▸ **WHAT THE EXERCISE ASKS**
This task calls for every line of the material to be output verbatim.

▸ **DATA EXTRACT**
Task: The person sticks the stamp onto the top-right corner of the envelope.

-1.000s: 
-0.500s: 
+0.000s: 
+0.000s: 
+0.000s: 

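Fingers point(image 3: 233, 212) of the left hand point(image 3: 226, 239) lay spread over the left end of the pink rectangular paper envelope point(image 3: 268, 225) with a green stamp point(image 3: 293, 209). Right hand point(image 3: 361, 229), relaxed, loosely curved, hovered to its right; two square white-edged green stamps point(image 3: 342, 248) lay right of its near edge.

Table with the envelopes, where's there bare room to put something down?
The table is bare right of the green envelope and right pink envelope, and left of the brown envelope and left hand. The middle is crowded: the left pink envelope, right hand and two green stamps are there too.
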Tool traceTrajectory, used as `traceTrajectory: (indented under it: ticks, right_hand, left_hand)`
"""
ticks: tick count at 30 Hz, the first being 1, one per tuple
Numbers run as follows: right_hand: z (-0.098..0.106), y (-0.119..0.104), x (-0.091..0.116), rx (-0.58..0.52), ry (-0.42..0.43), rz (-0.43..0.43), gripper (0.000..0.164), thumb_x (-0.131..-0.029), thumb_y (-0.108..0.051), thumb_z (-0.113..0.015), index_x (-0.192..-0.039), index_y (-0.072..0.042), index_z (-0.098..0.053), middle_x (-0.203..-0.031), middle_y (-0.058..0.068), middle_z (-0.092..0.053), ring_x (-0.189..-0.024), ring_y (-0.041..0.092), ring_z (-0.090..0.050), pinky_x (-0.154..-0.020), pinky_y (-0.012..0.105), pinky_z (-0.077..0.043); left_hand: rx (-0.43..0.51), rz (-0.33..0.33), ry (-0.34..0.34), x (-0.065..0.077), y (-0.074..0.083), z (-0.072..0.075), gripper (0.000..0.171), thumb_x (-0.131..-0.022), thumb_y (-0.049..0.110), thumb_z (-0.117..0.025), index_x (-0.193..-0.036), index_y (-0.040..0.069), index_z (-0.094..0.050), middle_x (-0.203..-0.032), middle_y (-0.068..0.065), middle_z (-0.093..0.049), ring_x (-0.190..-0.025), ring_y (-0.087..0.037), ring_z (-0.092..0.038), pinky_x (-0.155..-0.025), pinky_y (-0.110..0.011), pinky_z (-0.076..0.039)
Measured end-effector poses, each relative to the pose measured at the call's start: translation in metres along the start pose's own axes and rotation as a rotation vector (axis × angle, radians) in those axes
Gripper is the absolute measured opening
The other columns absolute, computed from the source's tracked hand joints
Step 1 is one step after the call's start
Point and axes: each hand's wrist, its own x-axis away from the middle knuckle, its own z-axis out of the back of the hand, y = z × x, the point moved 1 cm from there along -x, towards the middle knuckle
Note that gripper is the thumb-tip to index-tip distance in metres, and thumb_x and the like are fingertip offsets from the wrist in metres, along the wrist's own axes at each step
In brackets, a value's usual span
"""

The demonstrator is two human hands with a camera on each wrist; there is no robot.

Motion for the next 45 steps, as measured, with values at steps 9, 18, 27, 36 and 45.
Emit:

▸ **RESULT**
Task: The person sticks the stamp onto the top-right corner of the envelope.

-1.000s: 
-0.500s: 
+0.000s: 
+0.000s: 
+0.000s: 

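Fingers point(image 3: 233, 212) of the left hand point(image 3: 226, 239) lay spread over the left end of the pink rectangular paper envelope point(image 3: 268, 225) with a green stamp point(image 3: 293, 209). Right hand point(image 3: 361, 229), relaxed, loosely curved, hovered to its right; two square white-edged green stamps point(image 3: 342, 248) lay right of its near edge.

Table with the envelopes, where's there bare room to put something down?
The table is bare right of the green envelope and right pink envelope, and left of the brown envelope and left hand. The middle is crowded: the left pink envelope, right hand and two green stamps are there too.
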Tool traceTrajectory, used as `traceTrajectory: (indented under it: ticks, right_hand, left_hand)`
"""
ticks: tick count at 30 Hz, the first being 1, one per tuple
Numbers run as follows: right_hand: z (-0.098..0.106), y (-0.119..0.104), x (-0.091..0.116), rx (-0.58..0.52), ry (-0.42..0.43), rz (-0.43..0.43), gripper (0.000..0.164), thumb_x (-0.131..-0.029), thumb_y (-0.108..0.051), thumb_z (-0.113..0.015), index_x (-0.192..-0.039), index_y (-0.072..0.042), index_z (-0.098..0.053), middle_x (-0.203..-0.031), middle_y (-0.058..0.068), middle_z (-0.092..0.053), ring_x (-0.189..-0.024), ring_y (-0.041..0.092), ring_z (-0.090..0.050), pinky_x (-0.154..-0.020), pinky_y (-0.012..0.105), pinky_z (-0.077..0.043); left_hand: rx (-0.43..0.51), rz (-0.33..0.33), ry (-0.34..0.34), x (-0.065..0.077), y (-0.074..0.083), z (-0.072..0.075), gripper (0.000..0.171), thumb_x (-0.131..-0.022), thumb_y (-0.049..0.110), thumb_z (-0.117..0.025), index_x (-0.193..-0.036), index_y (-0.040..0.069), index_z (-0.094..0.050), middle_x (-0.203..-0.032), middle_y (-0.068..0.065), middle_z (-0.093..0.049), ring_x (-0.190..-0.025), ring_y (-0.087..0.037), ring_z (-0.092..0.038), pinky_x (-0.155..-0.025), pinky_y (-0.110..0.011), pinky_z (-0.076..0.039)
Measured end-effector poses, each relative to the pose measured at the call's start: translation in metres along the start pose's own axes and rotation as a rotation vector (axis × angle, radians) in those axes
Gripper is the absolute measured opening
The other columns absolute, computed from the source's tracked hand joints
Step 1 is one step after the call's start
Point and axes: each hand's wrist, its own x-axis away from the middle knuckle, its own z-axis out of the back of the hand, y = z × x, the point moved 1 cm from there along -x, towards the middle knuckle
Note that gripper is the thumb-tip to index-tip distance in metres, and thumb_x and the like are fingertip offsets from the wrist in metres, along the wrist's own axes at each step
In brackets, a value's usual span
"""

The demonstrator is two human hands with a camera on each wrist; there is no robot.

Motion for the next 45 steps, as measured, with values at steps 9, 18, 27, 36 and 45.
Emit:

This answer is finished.